Please give back only the lines below from the one containing "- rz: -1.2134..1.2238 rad" to the one containing "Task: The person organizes", each repeated word for word, both ends included.

..........

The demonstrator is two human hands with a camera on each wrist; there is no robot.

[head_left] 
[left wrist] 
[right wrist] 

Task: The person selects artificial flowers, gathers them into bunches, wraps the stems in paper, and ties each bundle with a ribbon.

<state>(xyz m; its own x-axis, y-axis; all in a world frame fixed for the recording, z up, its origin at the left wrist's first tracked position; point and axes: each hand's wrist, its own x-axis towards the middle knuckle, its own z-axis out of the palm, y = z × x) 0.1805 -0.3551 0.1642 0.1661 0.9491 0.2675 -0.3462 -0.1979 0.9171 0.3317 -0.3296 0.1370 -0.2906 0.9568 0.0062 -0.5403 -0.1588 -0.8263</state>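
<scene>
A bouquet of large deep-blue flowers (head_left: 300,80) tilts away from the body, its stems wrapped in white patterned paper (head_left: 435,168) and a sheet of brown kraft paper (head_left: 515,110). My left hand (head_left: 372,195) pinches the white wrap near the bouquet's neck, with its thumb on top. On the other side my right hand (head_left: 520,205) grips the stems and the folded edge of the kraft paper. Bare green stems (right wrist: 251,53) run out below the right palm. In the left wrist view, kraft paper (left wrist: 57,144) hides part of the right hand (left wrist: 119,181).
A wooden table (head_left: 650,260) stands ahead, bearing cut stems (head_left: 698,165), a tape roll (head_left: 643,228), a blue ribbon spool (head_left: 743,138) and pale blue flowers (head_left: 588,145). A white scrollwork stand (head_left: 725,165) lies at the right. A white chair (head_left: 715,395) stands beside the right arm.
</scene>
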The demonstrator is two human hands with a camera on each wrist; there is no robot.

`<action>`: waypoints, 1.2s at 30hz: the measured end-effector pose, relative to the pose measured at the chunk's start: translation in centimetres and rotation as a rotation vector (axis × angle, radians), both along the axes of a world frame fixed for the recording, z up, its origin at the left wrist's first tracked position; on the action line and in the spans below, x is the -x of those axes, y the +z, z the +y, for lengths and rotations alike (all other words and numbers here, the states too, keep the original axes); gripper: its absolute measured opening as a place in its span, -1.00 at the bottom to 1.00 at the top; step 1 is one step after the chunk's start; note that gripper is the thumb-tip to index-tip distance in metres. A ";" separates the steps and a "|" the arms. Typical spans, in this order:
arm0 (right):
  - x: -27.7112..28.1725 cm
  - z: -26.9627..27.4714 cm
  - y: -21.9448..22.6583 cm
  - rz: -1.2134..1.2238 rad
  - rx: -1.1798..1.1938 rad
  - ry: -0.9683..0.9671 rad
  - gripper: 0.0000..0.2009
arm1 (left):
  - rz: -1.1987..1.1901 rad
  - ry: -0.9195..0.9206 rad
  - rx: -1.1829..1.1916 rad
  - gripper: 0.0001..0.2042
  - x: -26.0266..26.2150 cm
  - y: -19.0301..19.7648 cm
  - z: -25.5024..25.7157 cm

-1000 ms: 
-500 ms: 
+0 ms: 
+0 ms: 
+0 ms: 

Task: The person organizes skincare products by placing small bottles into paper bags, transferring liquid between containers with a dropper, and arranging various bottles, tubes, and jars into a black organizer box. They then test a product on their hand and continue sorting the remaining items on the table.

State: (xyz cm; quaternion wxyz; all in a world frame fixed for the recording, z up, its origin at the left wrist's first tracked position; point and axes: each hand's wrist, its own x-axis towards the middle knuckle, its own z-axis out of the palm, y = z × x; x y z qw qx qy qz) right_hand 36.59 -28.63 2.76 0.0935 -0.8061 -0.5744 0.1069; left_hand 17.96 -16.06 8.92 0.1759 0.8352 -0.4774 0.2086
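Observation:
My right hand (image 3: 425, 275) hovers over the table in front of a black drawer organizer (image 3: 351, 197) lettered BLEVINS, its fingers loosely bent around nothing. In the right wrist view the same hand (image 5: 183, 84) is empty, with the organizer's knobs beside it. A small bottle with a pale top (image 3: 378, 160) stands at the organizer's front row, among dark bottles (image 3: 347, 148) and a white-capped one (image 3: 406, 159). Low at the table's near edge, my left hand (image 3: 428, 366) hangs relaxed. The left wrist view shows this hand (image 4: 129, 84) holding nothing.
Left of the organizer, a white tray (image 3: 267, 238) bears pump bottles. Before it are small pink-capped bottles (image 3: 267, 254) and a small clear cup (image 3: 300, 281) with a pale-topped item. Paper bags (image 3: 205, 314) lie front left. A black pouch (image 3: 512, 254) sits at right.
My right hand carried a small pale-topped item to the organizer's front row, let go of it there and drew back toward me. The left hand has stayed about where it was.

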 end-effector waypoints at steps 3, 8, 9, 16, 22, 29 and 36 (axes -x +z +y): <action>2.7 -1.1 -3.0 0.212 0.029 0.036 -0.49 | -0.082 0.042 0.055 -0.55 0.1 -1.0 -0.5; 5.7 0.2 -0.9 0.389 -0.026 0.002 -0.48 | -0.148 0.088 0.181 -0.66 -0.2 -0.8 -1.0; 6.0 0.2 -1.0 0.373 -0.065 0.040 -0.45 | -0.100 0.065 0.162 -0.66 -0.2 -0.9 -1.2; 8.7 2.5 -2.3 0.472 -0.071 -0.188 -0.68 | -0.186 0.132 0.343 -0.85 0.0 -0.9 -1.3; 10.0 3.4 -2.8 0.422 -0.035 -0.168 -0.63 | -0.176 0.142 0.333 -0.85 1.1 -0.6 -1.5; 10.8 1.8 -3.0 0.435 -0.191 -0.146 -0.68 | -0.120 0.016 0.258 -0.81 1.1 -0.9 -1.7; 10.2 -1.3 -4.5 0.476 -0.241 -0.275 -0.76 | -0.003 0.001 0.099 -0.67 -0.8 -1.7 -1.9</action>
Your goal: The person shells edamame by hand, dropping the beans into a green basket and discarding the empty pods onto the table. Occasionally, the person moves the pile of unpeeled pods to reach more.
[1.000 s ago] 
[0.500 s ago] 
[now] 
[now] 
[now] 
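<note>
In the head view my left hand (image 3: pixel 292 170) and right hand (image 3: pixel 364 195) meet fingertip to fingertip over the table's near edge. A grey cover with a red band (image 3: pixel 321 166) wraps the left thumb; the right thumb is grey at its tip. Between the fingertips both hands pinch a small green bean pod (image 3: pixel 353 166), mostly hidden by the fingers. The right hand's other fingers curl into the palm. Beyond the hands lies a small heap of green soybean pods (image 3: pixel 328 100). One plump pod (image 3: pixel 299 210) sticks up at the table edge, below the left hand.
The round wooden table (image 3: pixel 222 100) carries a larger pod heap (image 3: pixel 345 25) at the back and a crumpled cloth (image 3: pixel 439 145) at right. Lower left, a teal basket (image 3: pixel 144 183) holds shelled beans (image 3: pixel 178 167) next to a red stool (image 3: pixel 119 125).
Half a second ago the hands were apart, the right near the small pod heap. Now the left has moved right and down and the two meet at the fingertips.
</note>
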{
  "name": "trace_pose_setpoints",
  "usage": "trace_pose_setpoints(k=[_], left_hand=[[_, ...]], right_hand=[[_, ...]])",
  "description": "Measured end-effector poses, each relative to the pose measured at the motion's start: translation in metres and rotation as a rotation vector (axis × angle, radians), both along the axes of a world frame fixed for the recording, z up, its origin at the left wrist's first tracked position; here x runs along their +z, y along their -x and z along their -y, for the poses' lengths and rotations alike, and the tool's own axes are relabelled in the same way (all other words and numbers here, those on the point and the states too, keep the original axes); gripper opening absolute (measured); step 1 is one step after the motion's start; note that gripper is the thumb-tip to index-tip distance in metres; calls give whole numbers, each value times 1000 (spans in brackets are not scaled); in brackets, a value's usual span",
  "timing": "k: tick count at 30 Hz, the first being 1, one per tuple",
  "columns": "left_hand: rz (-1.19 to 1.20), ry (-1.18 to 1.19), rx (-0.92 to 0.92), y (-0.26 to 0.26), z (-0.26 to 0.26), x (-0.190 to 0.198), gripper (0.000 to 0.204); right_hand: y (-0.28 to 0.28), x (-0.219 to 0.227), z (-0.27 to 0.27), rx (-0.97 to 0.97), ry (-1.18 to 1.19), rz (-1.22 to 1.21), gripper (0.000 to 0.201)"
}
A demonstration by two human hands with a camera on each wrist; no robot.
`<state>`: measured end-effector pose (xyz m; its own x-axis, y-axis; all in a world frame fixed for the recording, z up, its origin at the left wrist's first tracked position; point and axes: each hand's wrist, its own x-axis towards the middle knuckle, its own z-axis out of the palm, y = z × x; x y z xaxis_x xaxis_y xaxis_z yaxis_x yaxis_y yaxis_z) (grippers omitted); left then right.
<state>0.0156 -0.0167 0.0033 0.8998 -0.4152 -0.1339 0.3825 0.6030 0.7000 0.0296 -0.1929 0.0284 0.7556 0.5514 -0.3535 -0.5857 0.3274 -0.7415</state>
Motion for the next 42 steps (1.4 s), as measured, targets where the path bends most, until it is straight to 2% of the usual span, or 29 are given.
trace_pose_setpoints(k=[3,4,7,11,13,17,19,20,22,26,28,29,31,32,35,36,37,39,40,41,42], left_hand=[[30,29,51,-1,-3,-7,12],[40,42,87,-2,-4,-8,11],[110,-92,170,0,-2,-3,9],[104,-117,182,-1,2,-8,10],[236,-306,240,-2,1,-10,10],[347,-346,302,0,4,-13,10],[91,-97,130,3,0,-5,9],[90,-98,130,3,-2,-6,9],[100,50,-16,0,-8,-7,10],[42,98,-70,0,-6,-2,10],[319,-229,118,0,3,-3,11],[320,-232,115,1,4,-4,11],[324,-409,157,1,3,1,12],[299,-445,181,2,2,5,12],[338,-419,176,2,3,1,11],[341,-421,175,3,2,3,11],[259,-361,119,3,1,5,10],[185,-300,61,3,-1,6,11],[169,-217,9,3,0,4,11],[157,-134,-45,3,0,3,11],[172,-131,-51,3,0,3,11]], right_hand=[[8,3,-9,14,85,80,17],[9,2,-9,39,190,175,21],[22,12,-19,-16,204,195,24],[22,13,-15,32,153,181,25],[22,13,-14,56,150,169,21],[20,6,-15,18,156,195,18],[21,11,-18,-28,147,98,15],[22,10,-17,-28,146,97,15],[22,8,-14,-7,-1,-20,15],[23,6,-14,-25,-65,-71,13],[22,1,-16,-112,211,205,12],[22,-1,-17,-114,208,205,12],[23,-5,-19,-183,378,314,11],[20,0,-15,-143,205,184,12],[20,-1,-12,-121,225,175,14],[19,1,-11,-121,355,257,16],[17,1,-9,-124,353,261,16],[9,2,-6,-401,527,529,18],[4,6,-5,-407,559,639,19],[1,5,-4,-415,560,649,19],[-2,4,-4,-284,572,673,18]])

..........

• OUTPUT OF THE EXERCISE
  - rz: -1.2134..1.2238 rad
  - rx: -1.1798..1.1938 rad
  - ry: -0.9683..0.9671 rad
  - gripper: 0.0000..0.2009
arm1 (left):
  - rz: -1.1987..1.1901 rad
  - ry: -0.9195..0.9206 rad
  - rx: -1.1829..1.1916 rad
  - gripper: 0.0001..0.2042
  - x: -26.0266..26.2150 cm
  - y: -19.0301..19.7648 cm
  - z: -25.5024..25.7157 cm

-1000 ms: 
-500 ms: 
+0 ms: 
+0 ms: 
+0 ms: 

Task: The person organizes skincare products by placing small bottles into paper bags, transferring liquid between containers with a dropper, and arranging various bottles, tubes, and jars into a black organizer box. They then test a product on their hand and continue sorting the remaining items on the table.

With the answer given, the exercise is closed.